++++ Records for the exercise

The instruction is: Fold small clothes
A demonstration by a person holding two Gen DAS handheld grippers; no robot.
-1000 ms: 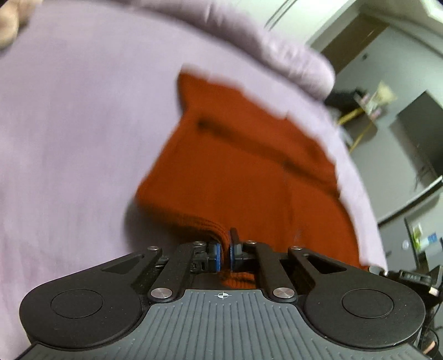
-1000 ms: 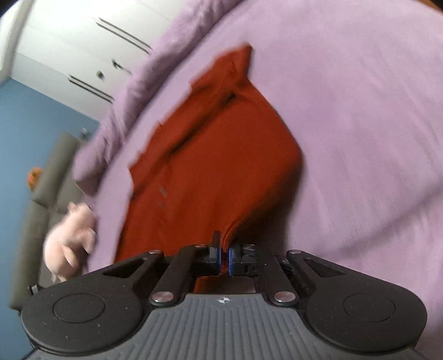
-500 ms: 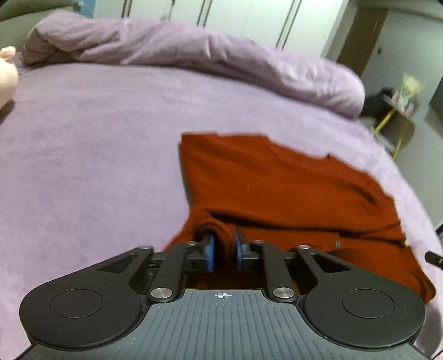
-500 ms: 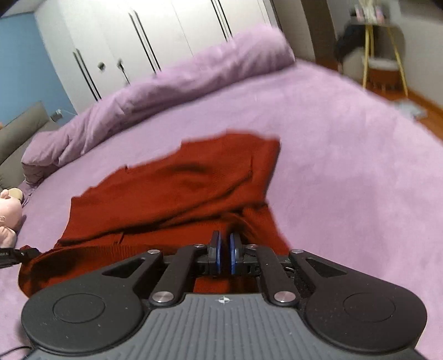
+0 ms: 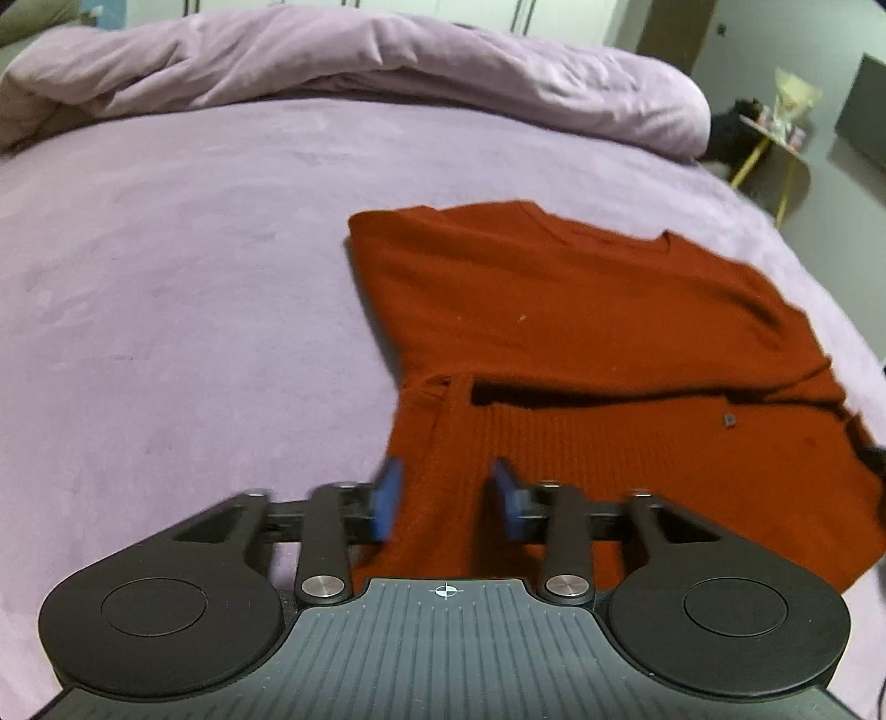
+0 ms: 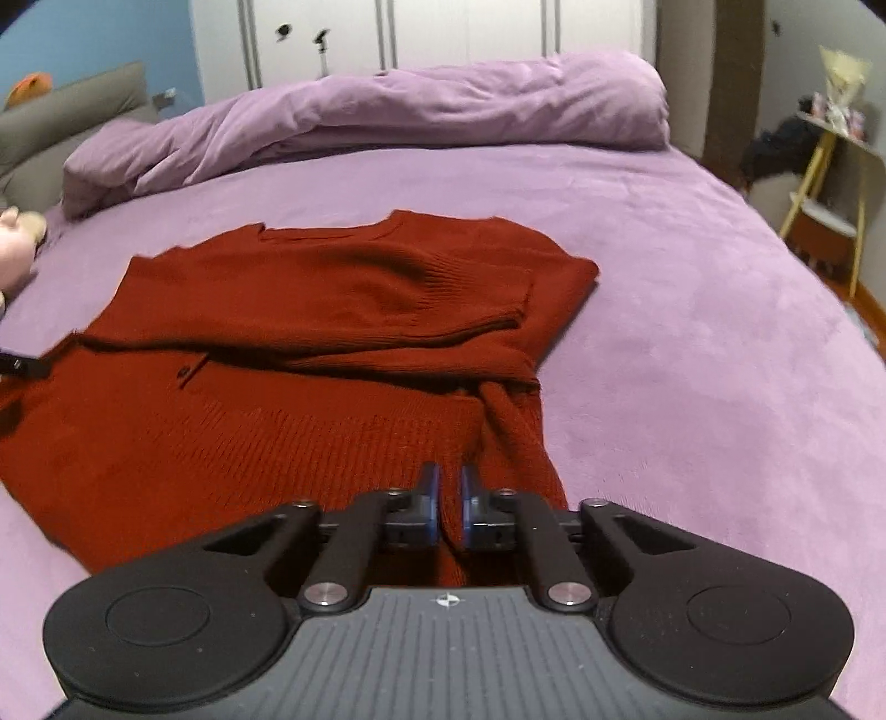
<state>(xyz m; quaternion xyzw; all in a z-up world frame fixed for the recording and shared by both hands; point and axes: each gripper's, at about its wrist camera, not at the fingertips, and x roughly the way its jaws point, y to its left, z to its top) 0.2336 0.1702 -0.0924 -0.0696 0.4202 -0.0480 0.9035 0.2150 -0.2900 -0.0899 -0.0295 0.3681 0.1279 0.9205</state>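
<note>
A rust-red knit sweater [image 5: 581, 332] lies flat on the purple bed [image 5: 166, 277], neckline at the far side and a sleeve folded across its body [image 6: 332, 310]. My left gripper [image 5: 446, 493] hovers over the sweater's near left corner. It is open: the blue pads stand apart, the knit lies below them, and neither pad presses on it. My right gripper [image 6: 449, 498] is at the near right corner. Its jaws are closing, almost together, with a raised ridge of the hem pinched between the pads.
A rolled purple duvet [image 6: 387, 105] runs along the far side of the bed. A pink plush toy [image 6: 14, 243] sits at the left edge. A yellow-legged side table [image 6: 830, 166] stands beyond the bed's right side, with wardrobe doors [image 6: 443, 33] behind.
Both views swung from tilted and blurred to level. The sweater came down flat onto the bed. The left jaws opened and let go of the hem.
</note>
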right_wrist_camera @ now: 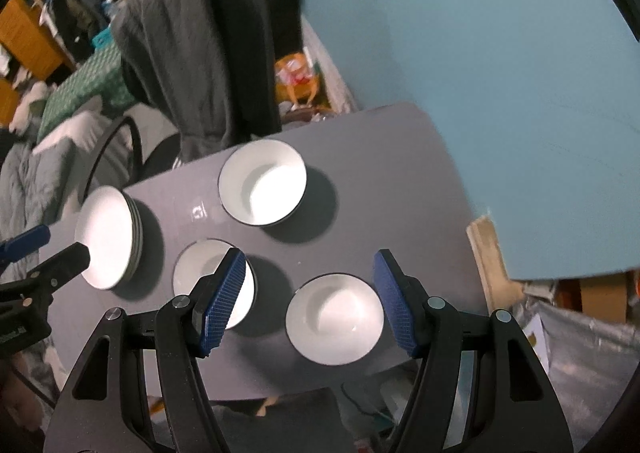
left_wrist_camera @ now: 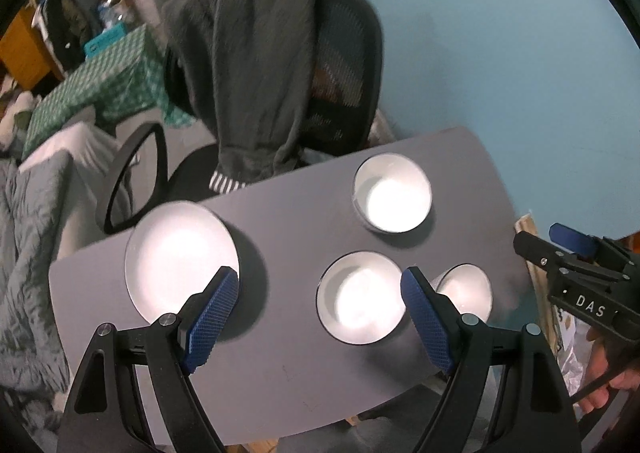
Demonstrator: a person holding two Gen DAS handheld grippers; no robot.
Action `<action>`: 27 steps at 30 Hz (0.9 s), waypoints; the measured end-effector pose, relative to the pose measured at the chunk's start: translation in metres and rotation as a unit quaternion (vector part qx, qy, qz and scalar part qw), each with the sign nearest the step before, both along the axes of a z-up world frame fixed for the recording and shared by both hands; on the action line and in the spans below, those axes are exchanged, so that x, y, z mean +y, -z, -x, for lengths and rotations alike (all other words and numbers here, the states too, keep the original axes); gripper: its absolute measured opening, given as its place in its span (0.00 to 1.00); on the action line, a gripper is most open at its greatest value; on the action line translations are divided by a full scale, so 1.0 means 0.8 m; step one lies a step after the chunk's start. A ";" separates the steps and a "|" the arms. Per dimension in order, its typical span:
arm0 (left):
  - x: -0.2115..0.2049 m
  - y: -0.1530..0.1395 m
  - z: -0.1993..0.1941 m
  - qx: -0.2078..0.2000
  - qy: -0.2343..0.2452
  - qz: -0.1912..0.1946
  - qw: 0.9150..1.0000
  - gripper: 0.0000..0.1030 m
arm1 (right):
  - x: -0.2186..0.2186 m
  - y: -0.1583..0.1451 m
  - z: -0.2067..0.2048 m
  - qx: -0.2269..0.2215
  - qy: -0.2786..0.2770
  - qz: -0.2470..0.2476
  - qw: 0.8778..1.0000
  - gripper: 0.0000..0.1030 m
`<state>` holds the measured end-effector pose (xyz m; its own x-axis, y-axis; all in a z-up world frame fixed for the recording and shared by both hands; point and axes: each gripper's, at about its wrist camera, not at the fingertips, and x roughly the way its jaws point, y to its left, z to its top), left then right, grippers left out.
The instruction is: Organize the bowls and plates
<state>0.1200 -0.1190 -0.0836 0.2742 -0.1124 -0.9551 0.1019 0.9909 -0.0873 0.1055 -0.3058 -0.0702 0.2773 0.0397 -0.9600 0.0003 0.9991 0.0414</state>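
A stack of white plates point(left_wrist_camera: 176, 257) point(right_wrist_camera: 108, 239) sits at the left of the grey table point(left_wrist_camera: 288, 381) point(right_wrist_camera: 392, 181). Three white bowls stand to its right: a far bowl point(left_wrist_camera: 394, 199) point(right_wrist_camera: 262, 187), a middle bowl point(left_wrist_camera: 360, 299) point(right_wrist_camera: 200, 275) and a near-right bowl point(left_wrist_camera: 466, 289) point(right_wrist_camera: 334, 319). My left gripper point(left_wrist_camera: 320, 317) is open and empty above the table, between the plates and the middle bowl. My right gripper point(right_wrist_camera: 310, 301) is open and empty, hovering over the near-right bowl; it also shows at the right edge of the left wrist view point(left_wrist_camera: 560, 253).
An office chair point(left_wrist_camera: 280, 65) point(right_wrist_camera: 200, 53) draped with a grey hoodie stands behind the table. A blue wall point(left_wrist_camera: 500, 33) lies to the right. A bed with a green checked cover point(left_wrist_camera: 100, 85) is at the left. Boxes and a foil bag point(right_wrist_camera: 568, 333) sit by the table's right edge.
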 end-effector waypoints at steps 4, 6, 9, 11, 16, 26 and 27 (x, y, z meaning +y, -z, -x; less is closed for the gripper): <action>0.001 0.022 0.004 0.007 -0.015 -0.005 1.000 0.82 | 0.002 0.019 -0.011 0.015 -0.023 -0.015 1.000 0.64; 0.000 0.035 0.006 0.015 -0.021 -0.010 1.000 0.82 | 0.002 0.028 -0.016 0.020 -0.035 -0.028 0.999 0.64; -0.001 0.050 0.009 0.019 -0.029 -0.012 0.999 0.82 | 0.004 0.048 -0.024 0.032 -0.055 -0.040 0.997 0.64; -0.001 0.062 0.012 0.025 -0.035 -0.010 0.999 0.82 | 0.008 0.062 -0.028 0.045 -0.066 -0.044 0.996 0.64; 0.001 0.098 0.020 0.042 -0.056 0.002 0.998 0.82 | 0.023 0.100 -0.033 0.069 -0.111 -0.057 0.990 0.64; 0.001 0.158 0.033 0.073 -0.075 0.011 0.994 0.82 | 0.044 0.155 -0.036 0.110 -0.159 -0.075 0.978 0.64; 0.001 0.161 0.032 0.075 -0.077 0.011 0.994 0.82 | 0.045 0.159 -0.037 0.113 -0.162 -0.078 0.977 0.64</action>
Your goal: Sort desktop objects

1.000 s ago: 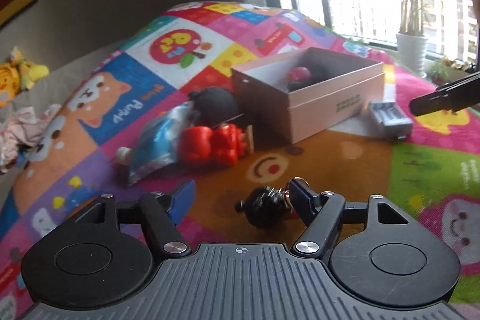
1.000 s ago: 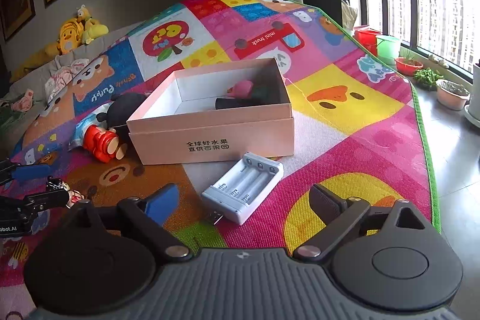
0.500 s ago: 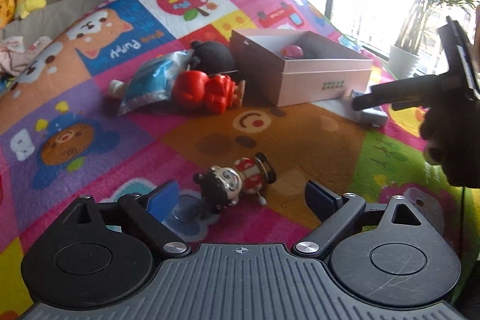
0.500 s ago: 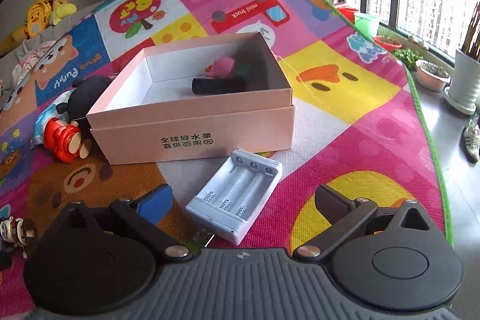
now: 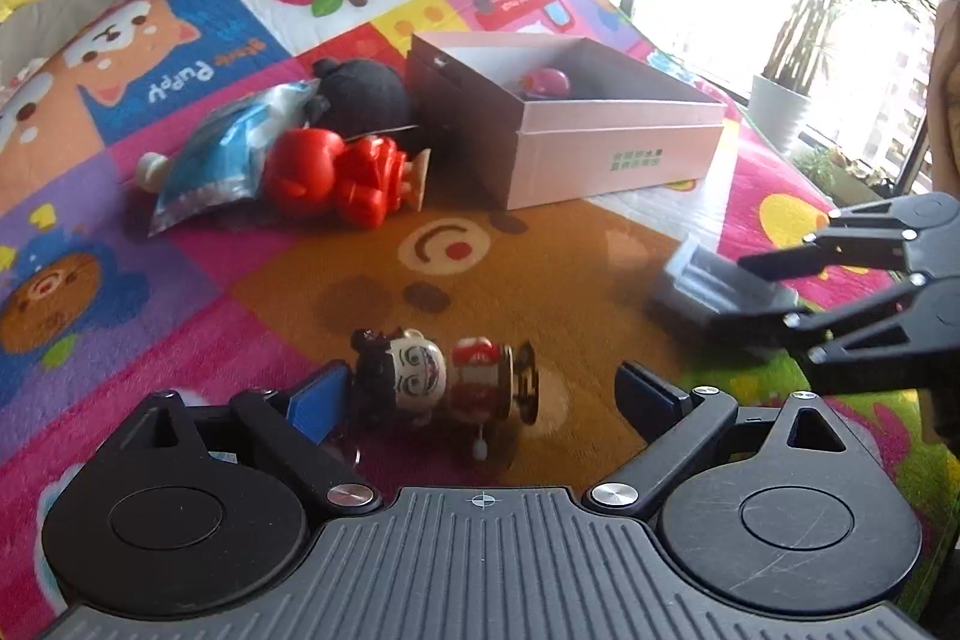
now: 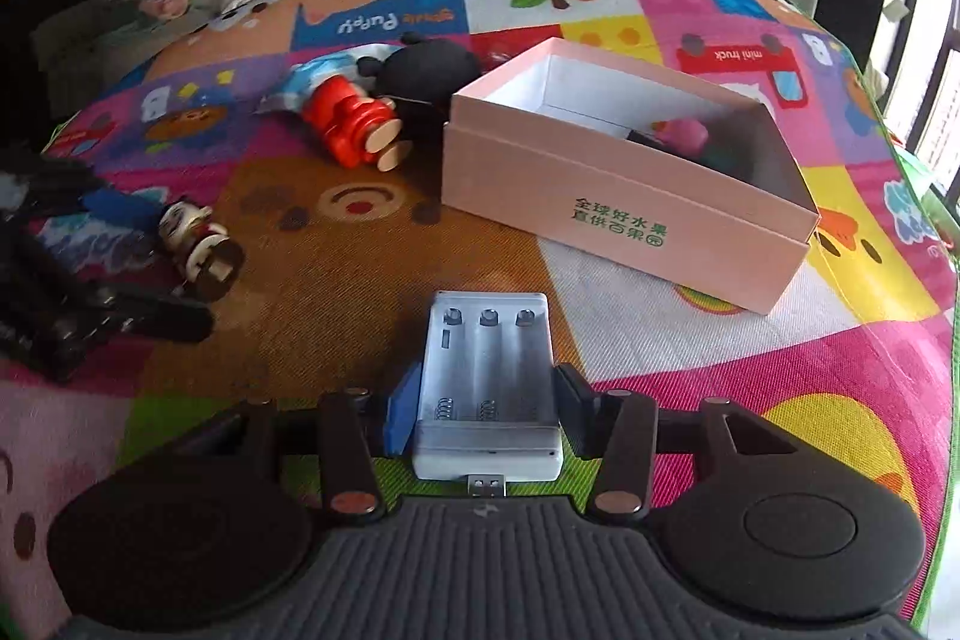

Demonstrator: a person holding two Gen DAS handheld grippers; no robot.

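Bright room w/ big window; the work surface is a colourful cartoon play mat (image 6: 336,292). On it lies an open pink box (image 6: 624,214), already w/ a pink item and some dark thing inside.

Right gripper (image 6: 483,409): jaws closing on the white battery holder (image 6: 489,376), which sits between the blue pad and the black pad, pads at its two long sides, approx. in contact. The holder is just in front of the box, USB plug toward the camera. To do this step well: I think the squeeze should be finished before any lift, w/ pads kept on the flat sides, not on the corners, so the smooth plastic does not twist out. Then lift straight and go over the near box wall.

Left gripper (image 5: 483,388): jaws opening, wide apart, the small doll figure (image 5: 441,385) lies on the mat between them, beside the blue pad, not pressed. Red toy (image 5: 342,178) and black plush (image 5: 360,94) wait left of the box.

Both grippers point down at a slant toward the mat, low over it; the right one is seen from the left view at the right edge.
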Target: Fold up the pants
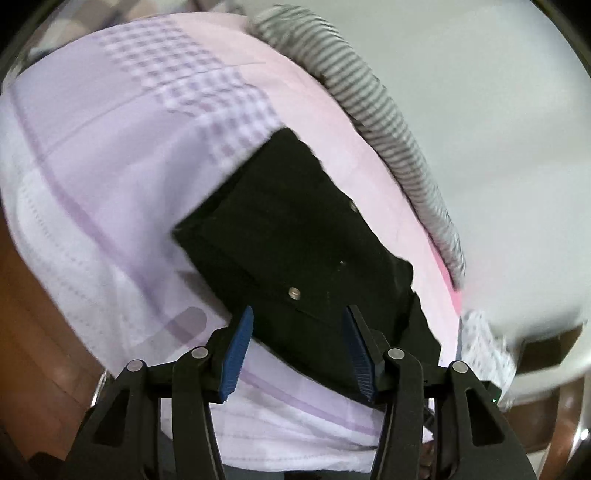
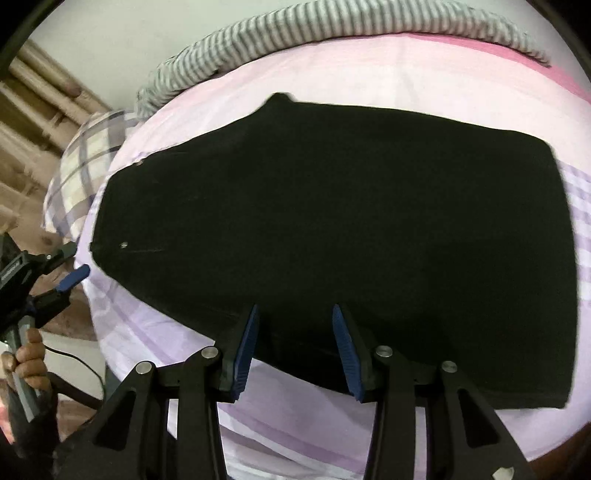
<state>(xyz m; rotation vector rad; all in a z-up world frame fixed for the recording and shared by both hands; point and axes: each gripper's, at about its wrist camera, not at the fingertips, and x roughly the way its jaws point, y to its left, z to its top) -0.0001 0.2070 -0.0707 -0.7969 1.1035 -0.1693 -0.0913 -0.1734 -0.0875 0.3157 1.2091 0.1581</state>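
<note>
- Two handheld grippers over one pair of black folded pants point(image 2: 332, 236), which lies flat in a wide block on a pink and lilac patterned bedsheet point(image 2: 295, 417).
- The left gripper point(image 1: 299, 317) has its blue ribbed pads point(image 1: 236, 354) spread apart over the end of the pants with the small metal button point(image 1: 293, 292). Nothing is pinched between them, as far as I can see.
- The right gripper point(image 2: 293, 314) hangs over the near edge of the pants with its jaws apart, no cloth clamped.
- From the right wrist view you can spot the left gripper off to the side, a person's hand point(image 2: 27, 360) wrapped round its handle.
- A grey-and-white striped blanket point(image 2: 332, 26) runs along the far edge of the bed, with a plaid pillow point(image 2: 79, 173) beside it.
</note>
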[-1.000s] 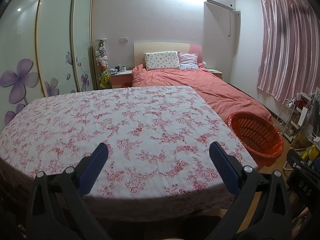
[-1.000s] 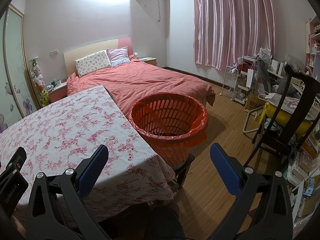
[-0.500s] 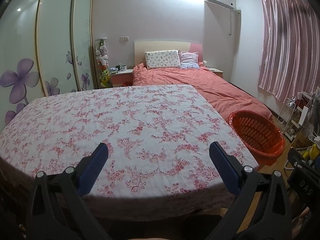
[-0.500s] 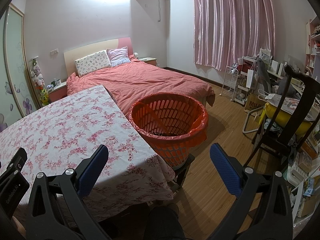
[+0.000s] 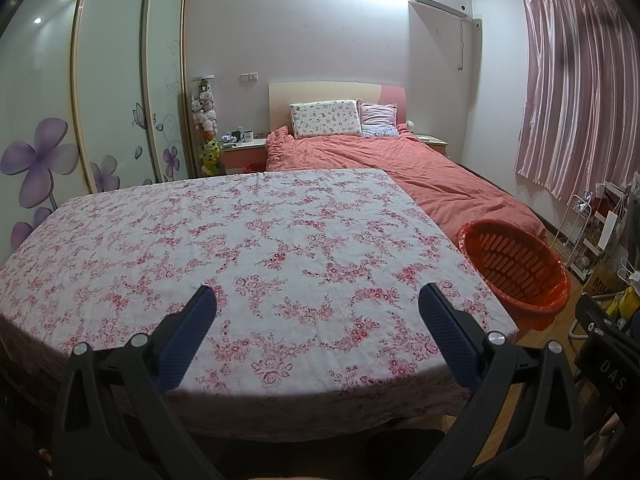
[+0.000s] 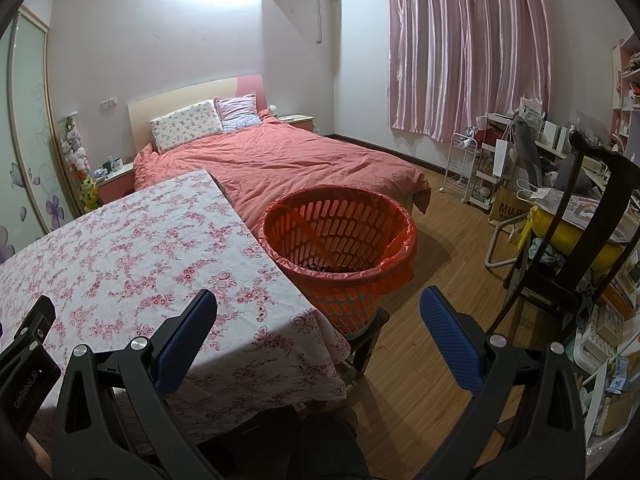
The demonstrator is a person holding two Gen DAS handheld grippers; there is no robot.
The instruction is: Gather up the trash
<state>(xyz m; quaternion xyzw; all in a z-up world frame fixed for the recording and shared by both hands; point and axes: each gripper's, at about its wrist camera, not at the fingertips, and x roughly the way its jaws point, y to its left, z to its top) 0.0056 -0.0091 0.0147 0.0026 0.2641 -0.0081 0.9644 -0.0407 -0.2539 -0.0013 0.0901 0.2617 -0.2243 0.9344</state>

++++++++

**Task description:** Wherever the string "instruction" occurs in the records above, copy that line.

**Result of the task:**
The instruction is: Fold small clothes
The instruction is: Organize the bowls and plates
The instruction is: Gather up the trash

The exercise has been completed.